Here are the typical ranges for the following mathematical functions:

  1. Cosine Similarity:

    • Range: [-1, 1]
    • Explanation: Cosine similarity measures the cosine of the angle between two vectors and can take values between -1 and 1.
    • A value of 1 indicates that the two vectors are identical and have the same direction.
    • A value of -1 indicates that the two vectors are diametrically opposed, pointing in opposite directions.
    • A value of 0 indicates that the two vectors are orthogonal, meaning they are perpendicular to each other.
  2. Dot Product:

    • Range: (-∞, +∞)
    • Explanation: The dot product is a scalar product of two vectors and can range from negative infinity to positive infinity. There are no constraints on its value, and it can be positive, negative, or zero.
    • The dot product is used in various mathematical operations and is not bounded within a specific range.
  3. Euclidean Distance:

    • Range: [0, +∞)
    • Explanation: Euclidean distance measures the straight-line distance between two points in Euclidean space.
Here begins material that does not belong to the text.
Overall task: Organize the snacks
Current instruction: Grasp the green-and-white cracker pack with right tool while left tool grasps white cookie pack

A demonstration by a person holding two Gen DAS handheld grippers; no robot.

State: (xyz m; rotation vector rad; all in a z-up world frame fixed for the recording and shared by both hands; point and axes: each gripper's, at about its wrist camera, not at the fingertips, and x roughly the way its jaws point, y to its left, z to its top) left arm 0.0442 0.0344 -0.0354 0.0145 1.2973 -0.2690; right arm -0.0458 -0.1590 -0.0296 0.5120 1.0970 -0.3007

It is always a non-negative value.
    • When the two points are identical, the Euclidean distance is 0.
    • As the points move further apart, the distance increases and approaches positive infinity if there is no upper bound on the space.

Keep in mind that these are the general ranges for these mathematical functions, but their specific application and interpretation can vary depending on the context in which they are used.